5. Devy (2010) melakukan penelitian dengan judul Zonasi Kerentanan Airtanah
Dangkal Terhadap Kontaminasi Krom, Timbal dan Nitrat Menggunakan
Metode SVV (Simple Vertical Vunerability) Dikecamatan Laweyan Surakarta
Jawa Tengah. Mengenai Peta Formasi Batuan (Baquini, 1988) dengan skala 1 :
50.000 dan informasi mengenai geologi daerah Surakarta. Dalam penelitian ini
disebutkan bahwa terdapat empat formasi batuan yang menyusun daerah
Surakarta, susunan stratigrafinya dari formasi yang paling muda hingga formasi
yang paling tua yaitu sebagai berikut : Endapan Aluvium, Formasi Vulkanik
Muda, Formasi Notopuro, dan Formasi Kabuh.

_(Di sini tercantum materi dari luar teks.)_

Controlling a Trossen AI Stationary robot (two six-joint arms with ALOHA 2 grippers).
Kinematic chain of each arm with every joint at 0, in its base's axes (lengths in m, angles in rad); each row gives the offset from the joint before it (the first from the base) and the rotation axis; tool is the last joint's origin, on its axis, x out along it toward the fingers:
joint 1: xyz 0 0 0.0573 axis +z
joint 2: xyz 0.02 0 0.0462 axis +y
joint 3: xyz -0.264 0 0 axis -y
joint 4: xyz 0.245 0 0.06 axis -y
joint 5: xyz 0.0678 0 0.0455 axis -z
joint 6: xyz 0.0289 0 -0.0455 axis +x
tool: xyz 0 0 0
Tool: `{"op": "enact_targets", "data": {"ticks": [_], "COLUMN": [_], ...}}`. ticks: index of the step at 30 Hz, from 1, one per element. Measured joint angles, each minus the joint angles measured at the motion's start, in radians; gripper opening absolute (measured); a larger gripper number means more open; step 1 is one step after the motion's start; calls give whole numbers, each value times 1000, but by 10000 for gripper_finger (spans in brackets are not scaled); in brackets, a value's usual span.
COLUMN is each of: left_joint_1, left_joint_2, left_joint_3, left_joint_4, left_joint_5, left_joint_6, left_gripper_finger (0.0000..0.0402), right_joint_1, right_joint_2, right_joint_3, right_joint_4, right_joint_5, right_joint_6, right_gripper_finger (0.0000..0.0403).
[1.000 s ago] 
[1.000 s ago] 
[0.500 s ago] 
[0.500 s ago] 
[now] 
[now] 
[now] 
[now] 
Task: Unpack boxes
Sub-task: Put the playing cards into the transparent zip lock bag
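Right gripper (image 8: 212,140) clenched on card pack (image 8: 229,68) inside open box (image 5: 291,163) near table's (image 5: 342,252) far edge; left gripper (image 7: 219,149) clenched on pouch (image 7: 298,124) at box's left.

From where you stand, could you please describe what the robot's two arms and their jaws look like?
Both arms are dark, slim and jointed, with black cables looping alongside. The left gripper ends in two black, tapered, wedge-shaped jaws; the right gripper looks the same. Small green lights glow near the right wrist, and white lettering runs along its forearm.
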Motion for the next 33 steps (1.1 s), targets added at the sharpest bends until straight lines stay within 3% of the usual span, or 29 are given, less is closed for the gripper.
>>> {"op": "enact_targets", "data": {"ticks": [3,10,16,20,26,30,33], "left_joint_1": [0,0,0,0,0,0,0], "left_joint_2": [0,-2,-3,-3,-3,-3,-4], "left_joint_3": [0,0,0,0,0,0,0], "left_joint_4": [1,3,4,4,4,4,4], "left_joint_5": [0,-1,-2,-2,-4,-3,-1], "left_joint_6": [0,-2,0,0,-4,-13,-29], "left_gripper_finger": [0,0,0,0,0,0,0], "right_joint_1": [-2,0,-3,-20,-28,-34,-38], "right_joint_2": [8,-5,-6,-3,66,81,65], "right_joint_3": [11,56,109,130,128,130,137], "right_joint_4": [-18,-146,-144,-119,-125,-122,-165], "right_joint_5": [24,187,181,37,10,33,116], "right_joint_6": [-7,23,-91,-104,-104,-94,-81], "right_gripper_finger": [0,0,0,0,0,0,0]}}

6. Nugroho (2010) melakukan penelitian Mikrozonasi Bahaya Gempabumi
Daerah Cawas Kabupaten Klaten dan Daerah Tawangsari Kabupaten
Sukoharjo Propinsi Jawa Tengah. Menyimpulkan bahwa daerah penelitian
dibagi menjadi 3 tingkatan bahaya gempabumi yaitu :
1. Zona Bahaya Menengah, daerah ini ditunjukkan dengan kondisi setiap
parameter memiliki nilai zona amplifikasi menengah tinggi, zona
kedalaman muka airtanah dangkal sangat dangkal, zona jauh dari sesar
dan zona PGA menengah hingga tinggi.
2. Zona Bahaya Tinggi, daerah ini ditunjukkan dengan kondisi setiap
parameter memiliki zona amplifikasi menengah sangat tinggi, zona
kedalaman muka airtanah dangkal sangat dangkal, zona jauh sangat
dekat dari sesar, dan zona PGA menengah - sangat tinggi.

11
3. Zona Bahaya Sangat Tinggi, daerah ini ditunjukkan dengan kondisi setiap
parameter memiliki zona amplifikasi menengah sangat tinggi, zona
kedalaman muka airtanah dangkal sangat dangkal, zona jauh sangat
dekat dari sesar, dan zona PGA tinggi - sangat tinggi.
7. Armada (2010) melakukan penelitian Hubungan Kekerasan dan Kekompakan
Batuan dengan Nilai Frekuensi dan Amplifikasi Mikrotremor Studi Kasus
Daerah Cawas Kabupaten Klaten dan Daerah Tawangsari Kabupaten
Sukoharjo Propinsi Jawa Tengah. Menyimpulkan bahwa tingkat kekerasan dan
kekompakan batuan mempengaruhi nilai frekuensi dan amplifikasi batuan,
dimana semakin keras suatu batuan nilai frekuensi akan semakin besar dan nilai
amplifikasi semakin kecil, kemudian semakin kompak batuan nilai frekuensi
semakin akan semakin besar dan nilai amplifikasi akan semakin kecil. Memiliki
makna bahwa suatu daerah akan lebih berpotensi mengalami kerusakan
terhadap infrastruktur diatasnya jika komposisi batuan belum mengalami
kompaksi secara solid yang berdampak pada tinggnya nilai amplifikasi.
Keberadaan sesar pada daerah penelitian mempengaruhi pembacaan nilai
frekuensi dan amplifikasi pada titik yang berada di dekat zona sesar tersebut.